Your goal -
Starting with the line that contains "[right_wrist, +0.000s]", copy every remaining line of the data below exactly, the last one included.

START Dataset content

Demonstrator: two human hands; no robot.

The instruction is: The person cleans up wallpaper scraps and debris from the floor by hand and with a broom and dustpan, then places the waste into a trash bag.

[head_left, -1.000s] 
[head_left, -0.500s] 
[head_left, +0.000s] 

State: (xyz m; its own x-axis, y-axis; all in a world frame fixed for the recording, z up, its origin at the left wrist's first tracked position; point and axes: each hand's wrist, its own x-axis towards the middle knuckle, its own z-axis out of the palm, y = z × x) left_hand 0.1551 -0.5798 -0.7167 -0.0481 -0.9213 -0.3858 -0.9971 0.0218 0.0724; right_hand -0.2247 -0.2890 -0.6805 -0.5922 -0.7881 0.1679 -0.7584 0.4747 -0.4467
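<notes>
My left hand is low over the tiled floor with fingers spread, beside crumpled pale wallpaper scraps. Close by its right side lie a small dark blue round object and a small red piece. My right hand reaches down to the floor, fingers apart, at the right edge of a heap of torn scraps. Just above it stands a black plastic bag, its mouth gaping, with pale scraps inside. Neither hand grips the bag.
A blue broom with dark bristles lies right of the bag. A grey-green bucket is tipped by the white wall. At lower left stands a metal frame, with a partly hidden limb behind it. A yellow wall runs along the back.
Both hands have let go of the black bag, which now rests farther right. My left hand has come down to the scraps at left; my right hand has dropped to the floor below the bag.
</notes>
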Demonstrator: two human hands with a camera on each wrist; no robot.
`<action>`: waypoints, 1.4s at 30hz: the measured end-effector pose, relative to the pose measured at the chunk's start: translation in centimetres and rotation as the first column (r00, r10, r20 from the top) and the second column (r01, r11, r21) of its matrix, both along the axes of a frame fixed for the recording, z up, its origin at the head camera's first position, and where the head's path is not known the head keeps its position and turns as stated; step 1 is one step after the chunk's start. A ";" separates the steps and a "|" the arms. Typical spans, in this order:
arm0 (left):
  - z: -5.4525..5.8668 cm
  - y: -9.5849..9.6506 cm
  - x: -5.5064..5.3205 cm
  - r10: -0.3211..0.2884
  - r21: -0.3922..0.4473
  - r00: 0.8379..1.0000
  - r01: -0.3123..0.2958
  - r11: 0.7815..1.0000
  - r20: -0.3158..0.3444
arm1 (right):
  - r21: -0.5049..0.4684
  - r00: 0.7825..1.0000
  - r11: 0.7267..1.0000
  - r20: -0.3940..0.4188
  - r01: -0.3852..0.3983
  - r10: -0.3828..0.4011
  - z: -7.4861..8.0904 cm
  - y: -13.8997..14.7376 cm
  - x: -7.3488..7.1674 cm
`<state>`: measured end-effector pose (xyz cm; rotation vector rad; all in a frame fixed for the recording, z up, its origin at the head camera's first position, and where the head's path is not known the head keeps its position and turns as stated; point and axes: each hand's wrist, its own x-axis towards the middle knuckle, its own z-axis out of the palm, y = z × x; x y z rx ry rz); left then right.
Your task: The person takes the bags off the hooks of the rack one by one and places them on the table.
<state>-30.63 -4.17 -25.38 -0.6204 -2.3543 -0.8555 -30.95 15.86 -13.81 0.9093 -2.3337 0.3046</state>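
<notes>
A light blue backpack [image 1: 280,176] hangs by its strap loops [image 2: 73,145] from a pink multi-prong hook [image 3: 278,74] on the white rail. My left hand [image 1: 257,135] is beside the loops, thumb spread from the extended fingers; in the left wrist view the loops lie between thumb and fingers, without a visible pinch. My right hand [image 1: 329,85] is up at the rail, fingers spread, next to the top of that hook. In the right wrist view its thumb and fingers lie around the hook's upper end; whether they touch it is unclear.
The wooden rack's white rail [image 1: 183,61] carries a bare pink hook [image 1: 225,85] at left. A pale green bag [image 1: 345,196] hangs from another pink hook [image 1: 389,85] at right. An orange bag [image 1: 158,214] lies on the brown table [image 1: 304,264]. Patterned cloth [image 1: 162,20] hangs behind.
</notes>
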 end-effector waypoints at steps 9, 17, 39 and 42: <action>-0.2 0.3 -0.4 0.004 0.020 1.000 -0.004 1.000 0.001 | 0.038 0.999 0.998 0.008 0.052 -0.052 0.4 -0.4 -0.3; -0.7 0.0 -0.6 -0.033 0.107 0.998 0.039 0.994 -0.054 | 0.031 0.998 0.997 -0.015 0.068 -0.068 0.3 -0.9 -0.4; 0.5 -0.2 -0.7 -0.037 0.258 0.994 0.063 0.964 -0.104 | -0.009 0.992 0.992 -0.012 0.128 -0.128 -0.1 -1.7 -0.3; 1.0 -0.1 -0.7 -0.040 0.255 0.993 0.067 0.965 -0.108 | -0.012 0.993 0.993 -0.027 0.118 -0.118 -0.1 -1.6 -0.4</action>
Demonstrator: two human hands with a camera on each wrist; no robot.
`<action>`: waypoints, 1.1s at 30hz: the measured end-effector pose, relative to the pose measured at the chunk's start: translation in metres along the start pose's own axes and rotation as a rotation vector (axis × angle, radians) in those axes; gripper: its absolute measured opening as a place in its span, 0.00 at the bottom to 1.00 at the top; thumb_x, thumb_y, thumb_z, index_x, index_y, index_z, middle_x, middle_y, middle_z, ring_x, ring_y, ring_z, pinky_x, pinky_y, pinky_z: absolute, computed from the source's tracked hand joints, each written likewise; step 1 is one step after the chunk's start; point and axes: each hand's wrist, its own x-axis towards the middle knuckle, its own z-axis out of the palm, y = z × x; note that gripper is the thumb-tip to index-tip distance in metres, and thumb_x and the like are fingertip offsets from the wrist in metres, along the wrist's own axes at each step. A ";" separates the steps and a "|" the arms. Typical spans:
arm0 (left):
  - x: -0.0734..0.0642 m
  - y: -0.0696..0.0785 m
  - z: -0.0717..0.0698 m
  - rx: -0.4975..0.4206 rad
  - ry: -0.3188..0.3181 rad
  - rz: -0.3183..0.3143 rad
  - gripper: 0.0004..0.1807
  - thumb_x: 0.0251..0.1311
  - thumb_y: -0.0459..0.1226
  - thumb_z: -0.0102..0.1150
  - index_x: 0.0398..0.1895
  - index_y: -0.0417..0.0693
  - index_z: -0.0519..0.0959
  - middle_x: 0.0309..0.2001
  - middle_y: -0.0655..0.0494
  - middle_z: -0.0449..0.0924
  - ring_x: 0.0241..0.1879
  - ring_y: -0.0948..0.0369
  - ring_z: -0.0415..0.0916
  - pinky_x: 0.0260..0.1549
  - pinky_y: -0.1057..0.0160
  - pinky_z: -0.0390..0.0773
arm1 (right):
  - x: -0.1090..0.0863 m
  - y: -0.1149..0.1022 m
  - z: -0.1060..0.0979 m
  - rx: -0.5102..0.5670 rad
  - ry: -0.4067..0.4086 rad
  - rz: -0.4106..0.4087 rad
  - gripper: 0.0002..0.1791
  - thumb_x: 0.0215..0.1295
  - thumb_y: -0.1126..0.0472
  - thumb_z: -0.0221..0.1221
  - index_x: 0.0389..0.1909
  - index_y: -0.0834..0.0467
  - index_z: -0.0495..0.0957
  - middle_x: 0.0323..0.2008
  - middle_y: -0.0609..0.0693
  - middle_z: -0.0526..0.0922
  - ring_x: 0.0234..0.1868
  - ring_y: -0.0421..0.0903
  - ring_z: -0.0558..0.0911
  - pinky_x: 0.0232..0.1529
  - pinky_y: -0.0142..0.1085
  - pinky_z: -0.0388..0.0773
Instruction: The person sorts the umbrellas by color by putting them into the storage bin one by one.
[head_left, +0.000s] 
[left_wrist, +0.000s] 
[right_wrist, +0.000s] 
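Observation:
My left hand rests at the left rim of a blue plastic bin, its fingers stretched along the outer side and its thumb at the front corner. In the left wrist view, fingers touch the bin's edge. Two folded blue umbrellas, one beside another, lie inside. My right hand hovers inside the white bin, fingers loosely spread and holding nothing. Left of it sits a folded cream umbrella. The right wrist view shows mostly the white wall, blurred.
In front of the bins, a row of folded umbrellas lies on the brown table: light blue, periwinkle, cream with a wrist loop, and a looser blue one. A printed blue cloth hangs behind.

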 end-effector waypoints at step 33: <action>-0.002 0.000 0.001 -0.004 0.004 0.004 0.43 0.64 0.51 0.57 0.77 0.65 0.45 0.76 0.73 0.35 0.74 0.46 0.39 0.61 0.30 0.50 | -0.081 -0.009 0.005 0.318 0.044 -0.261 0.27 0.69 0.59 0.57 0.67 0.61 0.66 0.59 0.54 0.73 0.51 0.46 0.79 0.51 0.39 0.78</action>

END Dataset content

Written solution -
[right_wrist, +0.000s] 
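Observation:
My left hand rests at the left rim of a blue plastic bin, its fingers stretched along the outer side and its thumb at the front corner. In the left wrist view, fingers touch the bin's edge. Two folded blue umbrellas, one beside another, lie inside. My right hand hovers inside the white bin, fingers loosely spread and holding nothing. Left of it sits a folded cream umbrella. The right wrist view shows mostly the white wall, blurred.
In front of the bins, a row of folded umbrellas lies on the brown table: light blue, periwinkle, cream with a wrist loop, and a looser blue one. A printed blue cloth hangs behind.
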
 end-effector waypoints at step 33: <action>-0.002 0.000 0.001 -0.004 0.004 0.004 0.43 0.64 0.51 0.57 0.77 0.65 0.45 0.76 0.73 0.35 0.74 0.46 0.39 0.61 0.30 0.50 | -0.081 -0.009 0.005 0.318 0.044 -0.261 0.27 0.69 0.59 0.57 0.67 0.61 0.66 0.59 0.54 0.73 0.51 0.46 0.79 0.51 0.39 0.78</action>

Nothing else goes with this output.